Aim of the task
Scan the data for "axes" and copy each matching line.

Stored data
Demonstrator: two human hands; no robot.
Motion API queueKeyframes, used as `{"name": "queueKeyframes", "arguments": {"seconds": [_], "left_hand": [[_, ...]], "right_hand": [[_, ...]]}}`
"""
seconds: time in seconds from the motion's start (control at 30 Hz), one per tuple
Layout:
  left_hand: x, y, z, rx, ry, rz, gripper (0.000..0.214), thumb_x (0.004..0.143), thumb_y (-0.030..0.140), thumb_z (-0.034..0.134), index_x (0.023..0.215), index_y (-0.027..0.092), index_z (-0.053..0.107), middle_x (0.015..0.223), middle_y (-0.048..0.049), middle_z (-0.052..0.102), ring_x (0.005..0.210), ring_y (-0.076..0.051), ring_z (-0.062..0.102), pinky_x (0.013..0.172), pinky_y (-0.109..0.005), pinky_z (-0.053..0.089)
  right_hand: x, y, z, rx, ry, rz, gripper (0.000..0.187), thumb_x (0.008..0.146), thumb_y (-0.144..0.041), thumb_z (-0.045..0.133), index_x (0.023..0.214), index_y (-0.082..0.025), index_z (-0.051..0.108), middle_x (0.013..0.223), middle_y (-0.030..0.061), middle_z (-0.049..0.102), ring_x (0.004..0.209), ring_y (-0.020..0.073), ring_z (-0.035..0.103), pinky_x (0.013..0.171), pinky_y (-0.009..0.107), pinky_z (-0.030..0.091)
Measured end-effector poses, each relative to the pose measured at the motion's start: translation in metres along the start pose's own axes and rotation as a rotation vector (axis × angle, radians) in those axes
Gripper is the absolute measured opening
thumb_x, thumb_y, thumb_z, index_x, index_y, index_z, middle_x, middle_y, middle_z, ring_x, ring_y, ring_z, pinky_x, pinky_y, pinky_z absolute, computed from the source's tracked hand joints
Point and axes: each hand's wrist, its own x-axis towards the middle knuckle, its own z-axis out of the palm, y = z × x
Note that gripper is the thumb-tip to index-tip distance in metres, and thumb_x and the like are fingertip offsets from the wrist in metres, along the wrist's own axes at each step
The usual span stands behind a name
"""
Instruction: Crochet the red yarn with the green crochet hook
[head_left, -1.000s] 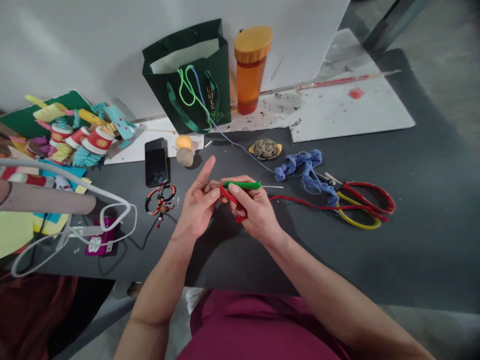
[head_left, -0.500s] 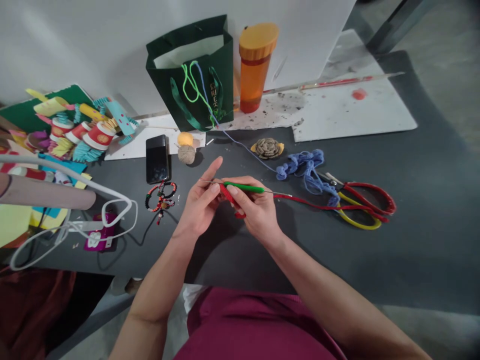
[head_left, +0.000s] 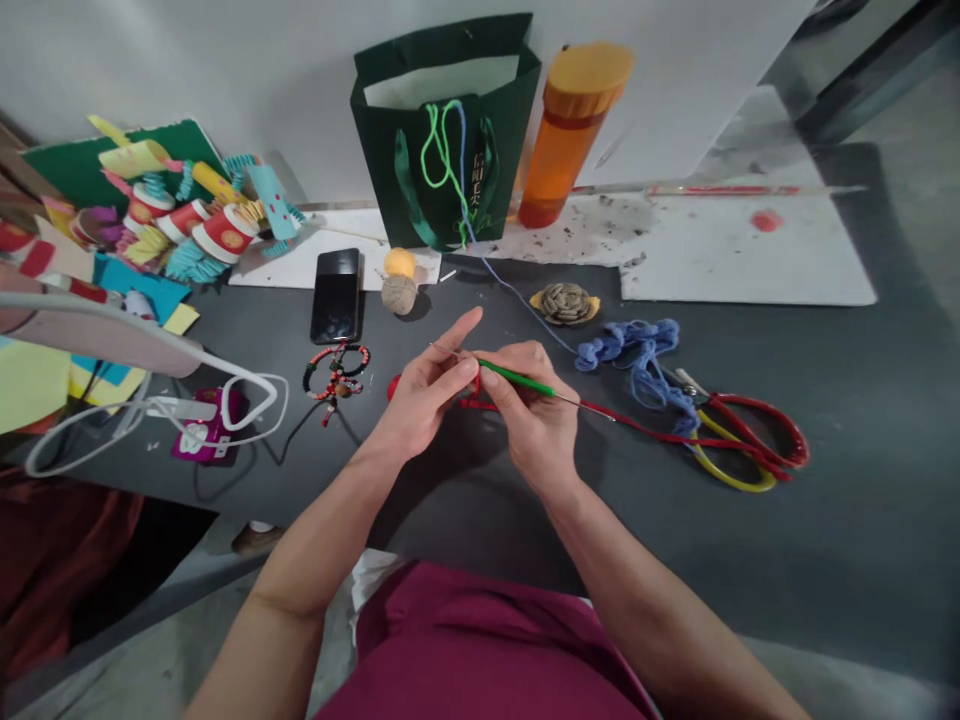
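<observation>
My right hand (head_left: pixel 529 415) is shut around a green-handled crochet hook (head_left: pixel 516 378), whose thin metal shaft shows past both ends of the handle. My left hand (head_left: pixel 425 392) pinches near the hook's left end, with its index finger pointing up and away. Red crochet work (head_left: pixel 480 404) lies between my hands, partly hidden by my fingers, and a bit of red shows left of my left hand. A red yarn strand (head_left: pixel 675 437) runs right from the work across the dark table (head_left: pixel 675 560).
Blue yarn (head_left: pixel 637 360) and red-and-yellow-handled scissors (head_left: pixel 750 440) lie to the right. A phone (head_left: pixel 336 296), beaded bracelet (head_left: pixel 337 372), twine ball (head_left: pixel 398 295), green paper bag (head_left: pixel 442 140) and orange bottle (head_left: pixel 570 135) stand ahead. Paper crafts (head_left: pixel 165 215) crowd the left.
The whole scene has shifted right in view. My hands have drawn closer, the hook now slopes more steeply down to the right, and red shows left of my left hand.
</observation>
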Motion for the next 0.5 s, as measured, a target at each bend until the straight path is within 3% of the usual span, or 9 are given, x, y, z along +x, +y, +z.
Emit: {"name": "queueKeyframes", "arguments": {"seconds": [0.17,0.3,0.4,0.5], "left_hand": [[-0.003,0.004,0.002,-0.021,-0.042,-0.031,0.056,0.076,0.032,0.09,0.129,0.031,0.074,0.073,0.0069,0.065,0.064,-0.007,0.056,0.072,-0.023,0.048],[-0.002,0.006,0.002,-0.026,-0.08,-0.067,0.06,0.072,0.026,0.092,0.129,0.033,0.074,0.072,0.0085,0.063,0.056,-0.003,0.052,0.062,-0.019,0.046],[-0.001,0.015,0.005,0.013,-0.089,-0.064,0.066,0.07,0.027,0.092,0.133,0.032,0.072,0.07,0.0084,0.061,0.055,-0.003,0.051,0.058,-0.018,0.044],[-0.008,0.036,0.015,0.206,-0.15,-0.039,0.073,0.072,0.023,0.089,0.141,0.031,0.066,0.074,0.007,0.062,0.055,-0.004,0.05,0.055,-0.018,0.043]], "right_hand": [[0.0,0.002,-0.003,0.146,-0.062,0.071,0.015,0.088,-0.029,0.078,0.1,-0.038,0.083,0.099,0.0007,0.069,0.084,0.0153,0.067,0.071,0.032,0.057],[0.006,-0.002,-0.007,0.182,-0.113,0.064,0.011,0.087,-0.028,0.08,0.094,-0.036,0.083,0.1,0.0004,0.076,0.103,0.0181,0.07,0.091,0.035,0.06],[0.012,-0.014,-0.01,0.299,-0.162,0.184,0.005,0.085,-0.032,0.081,0.09,-0.031,0.082,0.095,-0.0001,0.08,0.08,0.0149,0.072,0.069,0.029,0.06],[0.016,-0.031,-0.013,0.368,-0.197,0.316,0.016,0.08,-0.041,0.085,0.087,-0.028,0.08,0.074,-0.0027,0.078,0.046,0.0084,0.054,0.043,0.023,0.044]]}}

Response to this task
Measured end-effector poses, each relative to the pose measured at the motion's start: translation in metres along the start pose's own axes and rotation as a rotation vector (axis × angle, radians) in those axes
Point and axes: each hand's wrist, its own x-axis towards the middle knuckle, its own z-axis out of the palm, y = z × x
Note that gripper is the thumb-tip to index-tip distance in metres, and thumb_x and the like are fingertip offsets from the wrist in metres, along the wrist's own axes at each step

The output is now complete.